Enid Dame’s Stone Shekhina
(Three Mile Harbor, 2002; 69 pp., $9.95)
by Alyssa A. Lappen
Big City Lit | May 2003
It is not easy to place words in the mouth of a Biblical figure and refashion her story, creating new dimensions. Enid Dame attempts this feat in Stone Shekhina, her seventh book, sometimes more successfully than others.
A longtime teacher of creative writing and bible as literature, Dame clearly knows her Tenach–the Hebrew Old Testament. She gleans heavily from biblical stories and Midrashim, commentaries on Biblical tales, retold to teach new lessons in the telling. At the dawn of the Christian era, as the Jewish people were forced into exile in Babylonia and beyond, almost always at the point of a sword, Jewish sages began constructing Midrashim to render their faith’s greatest lessons real and as accessible as Jerusalem and the Holy Temple had once been.
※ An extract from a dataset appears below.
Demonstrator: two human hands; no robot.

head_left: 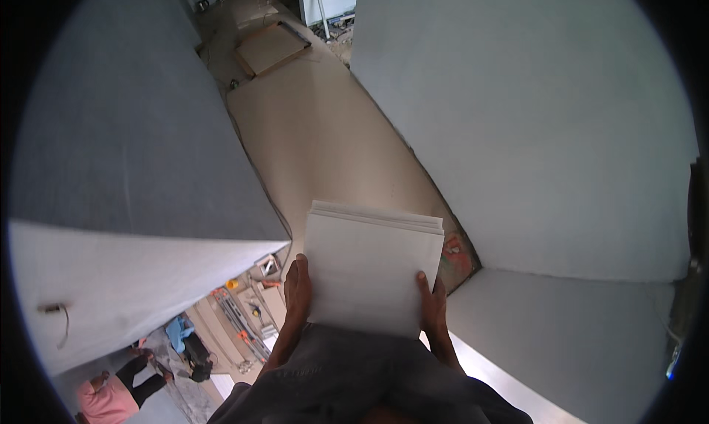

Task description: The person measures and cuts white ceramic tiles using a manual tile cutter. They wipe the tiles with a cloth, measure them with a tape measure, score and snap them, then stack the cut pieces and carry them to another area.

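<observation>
In front of my body I carry a stack of pale, flat, square tiles, several sheets thick, their edges slightly out of line at the far side. My left hand grips the left edge, with the thumb up along the side. On the right edge, my right hand holds the stack, its thumb lying on the top face and the other fingers around the side. The undersides of both hands are hidden. The lower part of the stack meets my dark shirt.
A beige corridor floor runs ahead between a grey wall and a pale wall. A flat cardboard box lies farther along. At lower left, tools lie on the floor, and a person in pink sits beyond them.
</observation>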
Like most modern Jews, Dame tends to neglect the elegant, native Israeli Midrashic traditions of Jerusalem’s early 8th century revenant Karaites, who became the ancient Jewish capital’s majority before its Muslim conquest and considered life outside Israel a violation of Torah. [1] Great Karaite sages like Ya’aqov al-Qirqisani, Yefet Ben-‘Eli HaLewi and Sahl Ben Masli’ah created a large body of work, including Qirqisani’s masterful code of law, Kitabu ‘l-Anwar wa-‘l-Maraqib (Book of Lights and Watchtowers) and commentary on Torah’s non-legal portions, Kitabu ‘r Riyad wa-‘l-Hada’iq (Book of Gardens and Parks). [2]
This oversight has apparently contributed to the mistaken presumptions that surface in several poems–that Israel’s Jewish presence is not rooted and the Jewish people are still at sea.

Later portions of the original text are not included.